> **DIRECTIONS**: The records that follow must be reproduced in full, with every picture excluded.

**** GIVEN RECORDS ****

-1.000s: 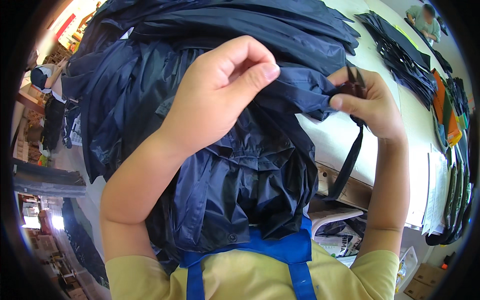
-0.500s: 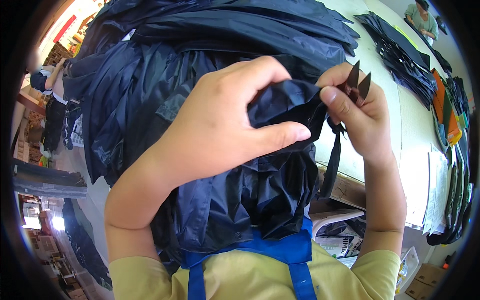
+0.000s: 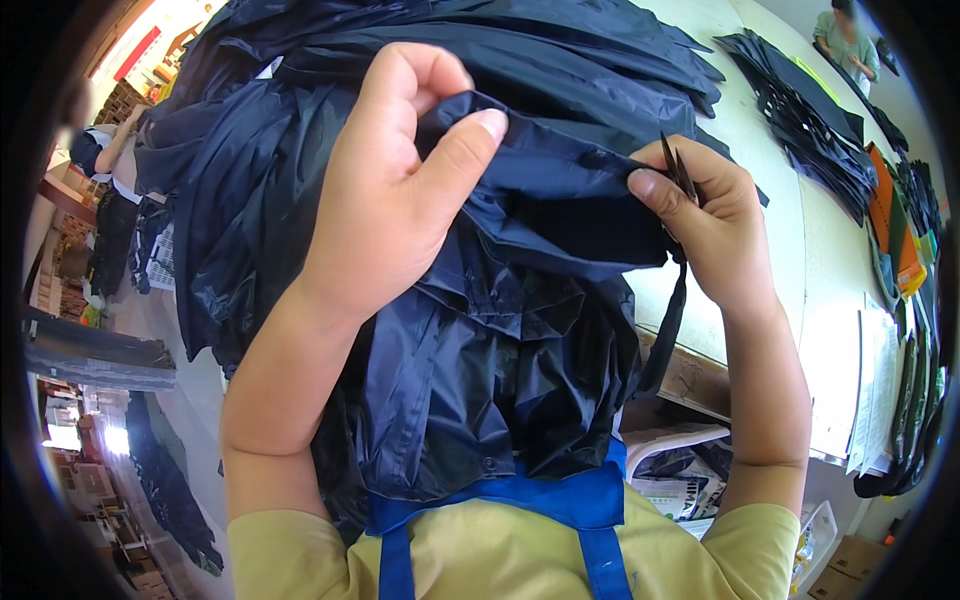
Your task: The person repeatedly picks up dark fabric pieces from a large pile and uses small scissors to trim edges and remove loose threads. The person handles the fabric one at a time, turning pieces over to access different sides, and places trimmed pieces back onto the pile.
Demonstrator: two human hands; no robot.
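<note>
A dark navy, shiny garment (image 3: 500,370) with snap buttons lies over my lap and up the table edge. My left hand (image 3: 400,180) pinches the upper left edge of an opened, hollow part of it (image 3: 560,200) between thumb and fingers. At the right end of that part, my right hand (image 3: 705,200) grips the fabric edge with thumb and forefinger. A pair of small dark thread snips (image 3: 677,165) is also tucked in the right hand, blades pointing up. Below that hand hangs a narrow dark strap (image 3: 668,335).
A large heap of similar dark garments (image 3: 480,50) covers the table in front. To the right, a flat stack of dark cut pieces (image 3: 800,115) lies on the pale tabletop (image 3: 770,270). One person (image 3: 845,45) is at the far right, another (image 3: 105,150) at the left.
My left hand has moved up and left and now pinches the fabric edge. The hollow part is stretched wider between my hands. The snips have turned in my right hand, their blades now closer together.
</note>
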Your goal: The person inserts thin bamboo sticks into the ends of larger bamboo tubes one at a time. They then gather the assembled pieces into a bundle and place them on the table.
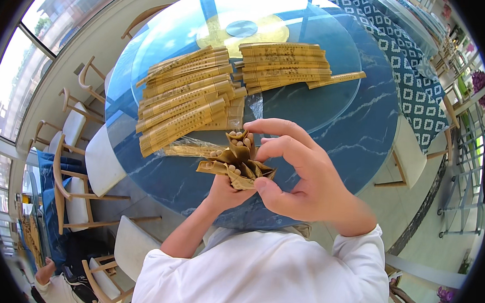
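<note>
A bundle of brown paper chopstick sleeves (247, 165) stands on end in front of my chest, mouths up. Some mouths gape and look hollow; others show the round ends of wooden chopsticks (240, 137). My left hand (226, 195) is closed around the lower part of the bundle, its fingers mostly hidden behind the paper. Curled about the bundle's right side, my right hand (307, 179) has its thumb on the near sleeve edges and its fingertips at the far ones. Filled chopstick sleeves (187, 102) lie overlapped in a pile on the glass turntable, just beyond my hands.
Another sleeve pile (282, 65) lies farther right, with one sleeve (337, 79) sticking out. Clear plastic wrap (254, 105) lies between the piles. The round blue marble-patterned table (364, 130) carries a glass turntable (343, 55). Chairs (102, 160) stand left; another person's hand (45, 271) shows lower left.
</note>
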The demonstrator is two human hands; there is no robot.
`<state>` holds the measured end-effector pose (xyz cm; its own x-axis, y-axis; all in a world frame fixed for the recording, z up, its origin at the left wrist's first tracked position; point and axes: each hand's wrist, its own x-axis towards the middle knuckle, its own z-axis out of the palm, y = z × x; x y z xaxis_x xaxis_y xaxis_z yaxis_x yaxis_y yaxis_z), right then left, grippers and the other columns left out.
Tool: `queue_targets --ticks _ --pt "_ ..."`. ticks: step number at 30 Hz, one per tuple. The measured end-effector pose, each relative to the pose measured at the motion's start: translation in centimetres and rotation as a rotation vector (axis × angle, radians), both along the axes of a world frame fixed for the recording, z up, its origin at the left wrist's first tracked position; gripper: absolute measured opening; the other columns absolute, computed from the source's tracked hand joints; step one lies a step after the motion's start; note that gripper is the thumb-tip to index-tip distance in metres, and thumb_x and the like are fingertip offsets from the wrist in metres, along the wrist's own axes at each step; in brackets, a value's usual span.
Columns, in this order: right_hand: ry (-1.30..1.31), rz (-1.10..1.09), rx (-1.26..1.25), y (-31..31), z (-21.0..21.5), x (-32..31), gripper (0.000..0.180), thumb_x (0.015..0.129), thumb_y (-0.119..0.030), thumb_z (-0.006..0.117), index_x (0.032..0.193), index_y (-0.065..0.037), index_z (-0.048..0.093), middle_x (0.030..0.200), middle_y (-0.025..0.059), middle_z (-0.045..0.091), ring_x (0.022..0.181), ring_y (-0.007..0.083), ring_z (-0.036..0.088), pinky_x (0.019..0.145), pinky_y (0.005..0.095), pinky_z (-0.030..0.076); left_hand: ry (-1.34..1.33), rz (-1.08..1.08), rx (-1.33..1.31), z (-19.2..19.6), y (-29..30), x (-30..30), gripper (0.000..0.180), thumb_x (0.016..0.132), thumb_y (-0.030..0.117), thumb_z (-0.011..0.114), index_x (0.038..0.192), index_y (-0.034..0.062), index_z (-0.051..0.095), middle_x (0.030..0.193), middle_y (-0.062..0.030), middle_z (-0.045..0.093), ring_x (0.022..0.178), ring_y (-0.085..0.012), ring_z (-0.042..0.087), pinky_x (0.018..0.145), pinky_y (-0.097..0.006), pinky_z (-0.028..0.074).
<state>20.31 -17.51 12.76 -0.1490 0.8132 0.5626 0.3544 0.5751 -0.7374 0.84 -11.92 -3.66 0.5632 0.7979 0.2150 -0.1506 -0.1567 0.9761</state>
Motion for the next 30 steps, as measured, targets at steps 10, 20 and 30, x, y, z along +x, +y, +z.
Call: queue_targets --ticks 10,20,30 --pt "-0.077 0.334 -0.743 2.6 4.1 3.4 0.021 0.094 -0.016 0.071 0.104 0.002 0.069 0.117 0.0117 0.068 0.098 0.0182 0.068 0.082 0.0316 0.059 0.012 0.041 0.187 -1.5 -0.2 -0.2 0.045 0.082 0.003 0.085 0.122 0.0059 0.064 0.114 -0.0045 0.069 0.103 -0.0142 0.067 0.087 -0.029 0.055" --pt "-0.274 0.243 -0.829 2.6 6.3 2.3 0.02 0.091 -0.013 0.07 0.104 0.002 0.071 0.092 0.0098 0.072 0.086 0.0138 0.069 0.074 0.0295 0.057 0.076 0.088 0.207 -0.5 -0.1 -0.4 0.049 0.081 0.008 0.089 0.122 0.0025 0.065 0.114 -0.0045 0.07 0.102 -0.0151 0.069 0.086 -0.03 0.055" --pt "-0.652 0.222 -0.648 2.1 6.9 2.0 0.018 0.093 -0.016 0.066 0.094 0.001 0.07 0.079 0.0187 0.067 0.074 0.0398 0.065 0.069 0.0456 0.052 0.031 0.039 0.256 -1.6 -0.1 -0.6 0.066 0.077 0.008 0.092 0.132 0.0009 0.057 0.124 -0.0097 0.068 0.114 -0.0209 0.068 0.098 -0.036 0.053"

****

> **OUTPUT OF THE EXERCISE**:
-1.000s: 
-0.500s: 
+0.000s: 
Your task: The person repeatedly picks up dark fabric pieces from a large pile and uses small scissors to trim edges and remove loose threads. The person handles the fabric one at a time, turning pieces over to access different sides, and places trimmed pieces back onto the pile.
Demonstrator: two human hands; no robot.
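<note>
A dark navy, shiny garment (image 3: 500,370) with snap buttons lies over my lap and up the table edge. My left hand (image 3: 400,180) pinches the upper left edge of an opened, hollow part of it (image 3: 560,200) between thumb and fingers. At the right end of that part, my right hand (image 3: 705,200) grips the fabric edge with thumb and forefinger. A pair of small dark thread snips (image 3: 677,165) is also tucked in the right hand, blades pointing up. Below that hand hangs a narrow dark strap (image 3: 668,335).
A large heap of similar dark garments (image 3: 480,50) covers the table in front. To the right, a flat stack of dark cut pieces (image 3: 800,115) lies on the pale tabletop (image 3: 770,270). One person (image 3: 845,45) is at the far right, another (image 3: 105,150) at the left.
My left hand has moved up and left and now pinches the fabric edge. The hollow part is stretched wider between my hands. The snips have turned in my right hand, their blades now closer together.
</note>
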Your goal: The person inserts thin bamboo sticks into the ends of larger bamboo tubes one at a time. They then gather the assembled pieces into a bundle and place them on the table.
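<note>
A bundle of brown paper chopstick sleeves (247, 165) stands on end in front of my chest, mouths up. Some mouths gape and look hollow; others show the round ends of wooden chopsticks (240, 137). My left hand (226, 195) is closed around the lower part of the bundle, its fingers mostly hidden behind the paper. Curled about the bundle's right side, my right hand (307, 179) has its thumb on the near sleeve edges and its fingertips at the far ones. Filled chopstick sleeves (187, 102) lie overlapped in a pile on the glass turntable, just beyond my hands.
Another sleeve pile (282, 65) lies farther right, with one sleeve (337, 79) sticking out. Clear plastic wrap (254, 105) lies between the piles. The round blue marble-patterned table (364, 130) carries a glass turntable (343, 55). Chairs (102, 160) stand left; another person's hand (45, 271) shows lower left.
</note>
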The demonstrator is two human hands; there is no robot.
`<state>` holds the measured end-effector pose (xyz cm; its own x-axis, y-axis; all in a world frame fixed for the recording, z up, its origin at the left wrist's first tracked position; point and axes: each hand's wrist, its own x-axis towards the middle knuckle, its own z-axis out of the palm, y = z × x; x y z xaxis_x xaxis_y xaxis_z yaxis_x yaxis_y yaxis_z), right then left, grippers and the other columns left out.
Tool: `queue_targets --ticks _ --pt "_ ..."`. ticks: step number at 30 Hz, one per tuple. The measured end-effector pose, each relative to the pose measured at the motion's start: translation in centimetres and rotation as a rotation vector (axis × angle, radians), both along the axes of a world frame fixed for the recording, z up, its origin at the left wrist's first tracked position; gripper: absolute measured opening; the other columns absolute, computed from the source's tracked hand joints; step one lies a step after the motion's start; note that gripper is the thumb-tip to index-tip distance in metres, and thumb_x and the like are fingertip offsets from the wrist in metres, along the wrist's own axes at each step; in brackets, a value's usual span.
Columns, in this order: right_hand: ry (-1.30..1.31), rz (-1.10..1.09), rx (-1.26..1.25), y (-31..31), z (-21.0..21.5), x (-32..31), gripper (0.000..0.180), thumb_x (0.015..0.129), thumb_y (-0.119..0.030), thumb_z (-0.006..0.117), index_x (0.032..0.193), index_y (-0.065..0.037), index_z (-0.048..0.093), middle_x (0.030..0.200), middle_y (-0.025..0.059), middle_z (-0.045..0.091), ring_x (0.022..0.181), ring_y (-0.007..0.083), ring_z (-0.036..0.088), pinky_x (0.019..0.145), pinky_y (0.005..0.095), pinky_z (-0.030..0.076); left_hand: ry (-1.34..1.33), rz (-1.08..1.08), rx (-1.33..1.31), z (-19.2..19.6), y (-29..30), x (-30..30), gripper (0.000..0.180), thumb_x (0.016..0.132), thumb_y (-0.030..0.117), thumb_z (-0.011..0.114), index_x (0.038..0.192), index_y (-0.034..0.062), index_z (-0.051..0.095), middle_x (0.030..0.193), middle_y (-0.062..0.030), middle_z (-0.045..0.093), ring_x (0.022..0.178), ring_y (-0.085..0.012), ring_z (-0.042..0.087), pinky_x (0.018..0.145), pinky_y (-0.097..0.006), pinky_z (-0.028..0.074).
<state>20.31 -17.51 12.76 -0.1490 0.8132 0.5626 0.3544 0.5751 -0.7374 0.84 -11.92 -3.66 0.5632 0.7979 0.2150 -0.1506 -0.1567 0.9761</state>
Motion for the next 30 steps, as measured, targets at steps 10, 20 and 30, x, y, z along +x, +y, +z.
Call: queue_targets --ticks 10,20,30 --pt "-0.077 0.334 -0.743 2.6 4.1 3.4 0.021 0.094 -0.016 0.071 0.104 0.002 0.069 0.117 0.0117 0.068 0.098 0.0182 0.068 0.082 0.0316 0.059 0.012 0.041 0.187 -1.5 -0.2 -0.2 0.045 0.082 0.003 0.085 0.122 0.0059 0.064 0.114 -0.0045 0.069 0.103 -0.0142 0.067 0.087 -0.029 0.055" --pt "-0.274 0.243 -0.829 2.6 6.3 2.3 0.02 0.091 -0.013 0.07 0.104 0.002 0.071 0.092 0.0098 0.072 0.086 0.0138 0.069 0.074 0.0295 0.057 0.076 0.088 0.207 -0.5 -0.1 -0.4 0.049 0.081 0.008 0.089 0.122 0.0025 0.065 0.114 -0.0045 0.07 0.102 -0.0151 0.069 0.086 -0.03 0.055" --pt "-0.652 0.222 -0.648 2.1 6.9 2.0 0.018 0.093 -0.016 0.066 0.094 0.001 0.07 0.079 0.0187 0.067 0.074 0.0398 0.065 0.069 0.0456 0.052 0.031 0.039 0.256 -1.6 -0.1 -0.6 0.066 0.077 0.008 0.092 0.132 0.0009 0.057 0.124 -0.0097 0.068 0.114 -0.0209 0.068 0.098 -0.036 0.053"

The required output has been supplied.